But there's another way. Flatten the paper for a moment and give it one twist, then bring the ends back together, twist still intact. This creates a M?bius strip. If you run your finger around as though on a track and see where it goes, you'll find that it's on a continuous trek of three-dimensional space. This shape has only one side and only one edge! If you can get to a point where you are living your life as though you were on a M?bius strip, you can reclaim your birthright of wholeness.
If you are living on the M?bius strip, who you are is connected with what you do. Imagine yourself living and leading on this M?bius strip. Some days you might relax, "holed up" inside. Some days you run round as if on a racetrack. Sometimes you're stuck. Sometimes it seems you hang on that edge by a thread or your fingertips. But if you think of that single M?bius edge as your leadership growth edge, you may realize that despite everything hard going on, you can grow.

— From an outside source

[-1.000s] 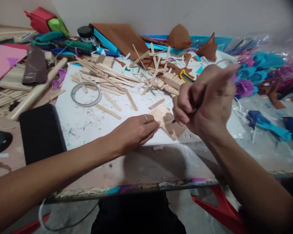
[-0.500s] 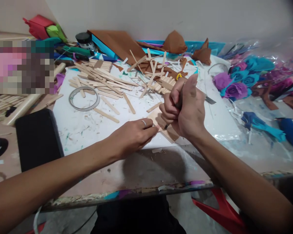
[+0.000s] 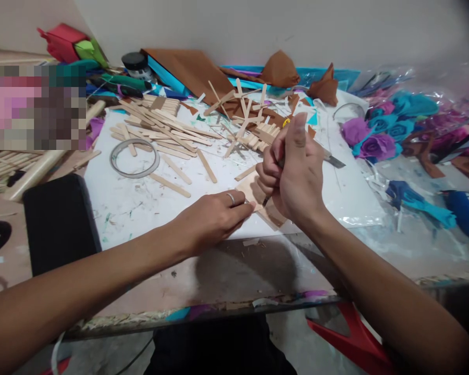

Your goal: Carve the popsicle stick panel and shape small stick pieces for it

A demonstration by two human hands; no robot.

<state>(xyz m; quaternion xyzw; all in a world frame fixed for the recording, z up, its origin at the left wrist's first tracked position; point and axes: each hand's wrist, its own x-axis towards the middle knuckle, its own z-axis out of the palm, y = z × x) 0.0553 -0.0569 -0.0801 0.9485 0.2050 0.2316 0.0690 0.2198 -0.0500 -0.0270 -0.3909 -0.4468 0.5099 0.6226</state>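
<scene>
My left hand [image 3: 214, 216], with a ring on one finger, is closed in a pinch on a thin pale craft stick [image 3: 258, 209] near the front edge of the white sheet. My right hand [image 3: 293, 174] makes a fist with the thumb raised; a dark, thin tool tip [image 3: 265, 201] sticks out below it, pointing at the stick, and the rest is hidden in the palm. Beneath the fingertips lies a flat tan board [image 3: 275, 216]. Behind the right hand rests a cutter knife blade [image 3: 334, 160], its other end mostly covered.
Craft sticks [image 3: 168, 127] are piled on the white sheet [image 3: 125, 208], with a tape roll [image 3: 135, 158] beside them. A black phone [image 3: 60, 224] lies left. Brown paper [image 3: 191, 67] is at the back; purple and blue paper flowers [image 3: 379, 135] lie right.
My right fist has turned slightly and its thumb has shifted a little to the left. My left hand has stayed almost in place.
</scene>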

When we consciously connect the ends of that metaphorical paper and form a M?bius strip, we invite congruence and flow. Think of trust as the glue. We acknowledge that our inner lives do affect how we show up in the world. What happens outside, good or bad, flows back in, where it needs to be processed and integrated. It's the ongoing integration that matters, not being both places at once. Letting one aspect inform the other is a practice that is life changing-and life giving, especially for leaders.
At the Heart of the Work
The idea of courage as coming from the heart has inspired Patrick to talk with his team about holding patients "at the heart of their work" clinically.
"That's a nice place to be as a leader because it's hard for people to argue with you about that. It just naturally resonates with people who are drawn to health care. Being able to keep the frame and the focus on that, instead of the numbers, has been really, really helpful."
In describing the heart of his leadership, Patrick referred to the M?bius strip concept: "I really took to heart Parker's invitation to live your life inside out. To not hide that passion and what's inside of your life but to bring that into reality. It's there, showing up in other ways. Why not just be explicit about it?"
Patrick is one of many leaders who described being willing to wear their heart on their sleeve. Physicians especially spoke of their willingness to be vulnerable with their colleagues about their personal passion for patient care, whether that's by becoming an advocate for depressed patients, improving screening rates for breast cancer due to personal experience with loved ones, or managing hypertension or diabetes because of deaths in the family. Tapping into the reality of illnesses in any physician's family life, bringing that forward into dialogue, helps mitigate compassion fatigue, where protective emotional boundaries arise between physicians and their work.
"By allowing the reality of heartbreak and hope into strategy sessions, it becomes possible to avoid making decisions based on some cold, sterile, clinical prevalence or incidence. We can say, 'We've got to get our numbers up, because it's people like my daughter who are going to get better care and be leading lives that are healthier and better. We're going to detect cancers earlier for our mothers and our sisters and our daughters and our grandmothers, and they're going to have longer lives as a result of that.'"
The world needs competent people with the heart to keep showing up, day in and day out, and often on the night shift, to do the hard work. This inner work of embracing both passion and vulnerability is essential to cultivating a heart that can withstand all the pain and complexity and still show up to help make a difference.
Leaders like Patrick are adept at cultivating integrity for themselves and the people they work with and serve. Such integrity results from aligning insights both from the private conversations inside leaders' heads and hearts and the trust-building conversations leaders hold with other people.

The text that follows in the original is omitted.